In summer 1954, my sister Teresa (14 years old) was killed in a car accident. It was yet another terrible blow to my parents.
In 1956 the father conducted the artistic renovation of interiors in Sanatorium in Polczyn Zdroj. Later, my father became a member of a Warsaw group of artists called Team 12. They implemented projects of industrial and decorative arts. For example he made a polychrome decoration of representative interiors at the Main Railway Station in Warsaw (scenes related to railways in the nineteenth century).
However, the father trips to Warsaw marked the beginning of my parents divorce. I and my mother stayed in Pulawy. Embroidery, which she has been liking so much, was already not so popular, so she spent her life teaching, mostly of drawing. She also worked as a teacher in a detention center for young people socially maladjusted in Pulawy. She was very liked by his pupils, to whom she devoted a lot of love and attention. Many of them corresponded with her after later in life. She was great, though modest local social worker.

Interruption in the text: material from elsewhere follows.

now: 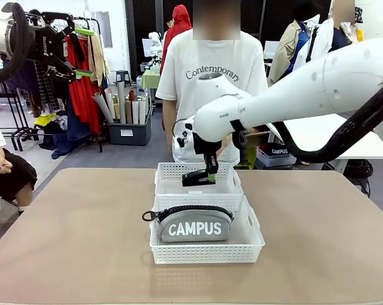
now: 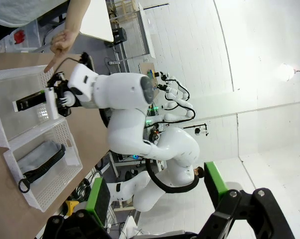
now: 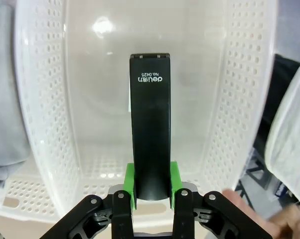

My mother died after a serious illness in 1982 in Warsaw and was buried there. In memory of all, especially her grandchildren, she remained as a very warm and sensitive to the needs of others person.
In the late 50's father settled in Warsaw and Krakow, and then for more than 40 years in Kielce. In Kielce, he began working in the theater as a stage designer. He also worked for many years in the Kielce newspaper, where he contributed for the region by conducting the action "For the rescue of monuments". He traveled throughout the Kielce region, drew decaying historic buildings, wrote articles and by publicizing these issues saved many valuable objects from the devastation and ruin. In addition, father had saved for artists a Joseph Brandt’s residence in Orońsko and helped to establish the Museum of Brandt. Over time, a Centre of Polish Sculpture was created in Orońsko.
My father died in 2005, aged 95 years, and was buried in Kielce. He received a title of ‘Meritorious for Kielce land’. The funeral was with patriotic honors and the delegation of the World Association of Home Army. My father left a few paintings, some of them are in my possession, and a lot of drawings. His painting "Saved Life" took part in a number of presentations of Polish art all over the world.
Maria Wollenberg-Kluza is married. Her husband Ludwik Kluza is a mechanical engineer and holds MSc degree from Warsaw University of Technology.
Maria i Ludwik have two children: Stanisław (born 1972) i Krzysztofa (born 1974). Both sons are economists. They finished Warsaw School of Economics in Warsaw (SGH), where they also obtained Ph.D. degrees and work until now.
Stanisław - a Polish Science Foundation Fellow and Fulbright Scholar at the University of Washington in St. Louis, USA. Laureate of the Prime Minister award for the best doctoral thesis.
Krzysztof - a Polish Science Foundation Fellow and Fulbright Scholar at Columbia University in New York, USA.
Maria and Ludwik have three grandchildren: Katarzyna (born 2007), Piotr (b. 2009) and Wojciech (b. 2011).